Arbitration critics say the agreements are one-sided because consumers don't have a choice to negotiate the terms of arbitration.
"Almost every form we sign, we have no ability to bargain," said Carrie Menkel-Meadow, a professor at the Georgetown University Law Center in Washington, D.C. "There's a basic unfairness that one party has so much bargaining power over the other."
Arbitration has been around for years; the federal act was passed in 1925. Until about 15 years ago, most arbitration pitted businesses against each other or unions against employers. Then it began appearing in areas of individual employment, health care and consumer rights.
Companies say it is faster and more efficient, and it cuts skyrocketing legal costs. Gateway's group counsel, Greg Call, said: "I have a case that was filed against Gateway in 1998 in Cook County and we haven't even answered the complaint yet. In arbitration, you can resolve a dispute in 30 days or less."
As arbitration spread in the consumer arena, some started complaining that the system was biased in favor of companies. For example, AT&T Corp.'s arbitration clause barred class actions. A federal appellate court in California blasted that provision as "manifestly one-sided" because in some situations individual damages are too small to warrant individual claims.
Critics also question the impartiality of the arbitration process. A 1999 lawsuit in Alabama against First USA Bank claimed that the lender had won in 99 percent of the nearly 20,000 arbitrations before the National Arbitration Forum, a private firm based in Minnesota.
"Arbitration companies are competing for this lucrative business," said F. Paul Bland, an attorney at the Trial Lawyers for Public Justice, a group critical of mandatory arbitration. "So they set up systems geared toward making companies happy."
Naimark of the American Arbitration Association said the neutrality of arbitrators is an "understandable concern." His organization discloses if arbitrators have had previous contact or relationships with the parties involved in arbitration. Arbitrators can be disqualified.
Borowiec objected to arbitration with Gateway because he didn't think the process would be neutral if Gateway forced cases to the National Arbitration Forum. So he went to court where his attorney, Adam Krohn, argued that Gateway's arbitration clause conflicted with the federal warranty act that allows consumers to take warranty violations to court.
Others consumers have fought arbitration on similar grounds and not had much success. Three state supreme courts and two federal appellate courts have ruled that the federal warranty statute does not stop binding arbitration of consumer disputes, Bland said.
But in Illinois, Borowiec had won the first two rounds in court. Gateway was concerned about the precedent those rulings would set.

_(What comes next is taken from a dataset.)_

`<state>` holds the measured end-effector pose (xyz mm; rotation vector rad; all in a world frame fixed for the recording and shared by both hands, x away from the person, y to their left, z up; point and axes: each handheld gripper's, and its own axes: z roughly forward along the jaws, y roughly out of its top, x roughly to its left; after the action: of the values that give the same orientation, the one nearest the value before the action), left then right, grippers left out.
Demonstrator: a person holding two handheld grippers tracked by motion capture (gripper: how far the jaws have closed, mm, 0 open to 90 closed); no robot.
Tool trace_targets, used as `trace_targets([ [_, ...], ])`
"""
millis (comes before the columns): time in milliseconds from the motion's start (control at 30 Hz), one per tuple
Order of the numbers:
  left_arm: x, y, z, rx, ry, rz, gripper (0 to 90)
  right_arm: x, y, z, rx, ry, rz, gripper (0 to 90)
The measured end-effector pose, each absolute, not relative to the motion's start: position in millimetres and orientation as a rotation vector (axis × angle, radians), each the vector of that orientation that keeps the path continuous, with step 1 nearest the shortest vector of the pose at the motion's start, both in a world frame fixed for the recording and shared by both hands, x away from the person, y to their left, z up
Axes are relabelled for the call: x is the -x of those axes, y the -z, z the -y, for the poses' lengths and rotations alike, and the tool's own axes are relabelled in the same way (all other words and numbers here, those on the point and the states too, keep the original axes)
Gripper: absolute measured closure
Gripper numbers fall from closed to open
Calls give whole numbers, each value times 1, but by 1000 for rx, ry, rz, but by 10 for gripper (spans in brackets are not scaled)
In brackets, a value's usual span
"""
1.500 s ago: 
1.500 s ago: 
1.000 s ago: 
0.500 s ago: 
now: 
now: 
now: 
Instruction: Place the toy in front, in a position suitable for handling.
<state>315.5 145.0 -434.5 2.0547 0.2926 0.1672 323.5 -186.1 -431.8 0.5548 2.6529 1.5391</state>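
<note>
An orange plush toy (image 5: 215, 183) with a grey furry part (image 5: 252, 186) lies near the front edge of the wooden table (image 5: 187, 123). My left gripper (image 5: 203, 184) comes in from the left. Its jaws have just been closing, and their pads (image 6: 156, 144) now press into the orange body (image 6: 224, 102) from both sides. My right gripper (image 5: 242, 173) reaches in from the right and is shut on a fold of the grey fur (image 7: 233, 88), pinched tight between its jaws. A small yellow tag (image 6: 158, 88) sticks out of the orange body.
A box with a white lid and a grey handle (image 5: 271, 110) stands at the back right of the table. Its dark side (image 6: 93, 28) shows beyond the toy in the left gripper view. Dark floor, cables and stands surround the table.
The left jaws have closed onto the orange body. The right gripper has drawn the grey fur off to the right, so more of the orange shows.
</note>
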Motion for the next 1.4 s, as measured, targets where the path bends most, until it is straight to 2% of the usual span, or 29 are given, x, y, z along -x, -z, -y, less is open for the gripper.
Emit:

It was willing to keep piling up legal fees - well beyond the $3,500 refund Borowiec sought - to compel arbitration.
"This was an important policy point for the company," Call said. "We wanted the case law in Illinois to be more consistent with other jurisdictions that have looked at this same issue."
To underscore the significance of the case, the U.S. Chamber of Commerce and the Consumer Electronics Association filed briefs in support of Gateway.
While the majority of the Illinois court came out in favor of arbitration, Justice Thomas L. Kilbride wrote in his dissent that the decision undermined consumer interests.
"A mandatory binding arbitration provision, that is nonnegotiable and was unilaterally created by Gateway, effectively cuts off all consumers' rights to any opportunity for judicial recourse," he wrote.
The dissent is little consolation for Borowiec. "For the time and energy spent on this, it just wasn't worth it," he said. "I'm really dissatisfied."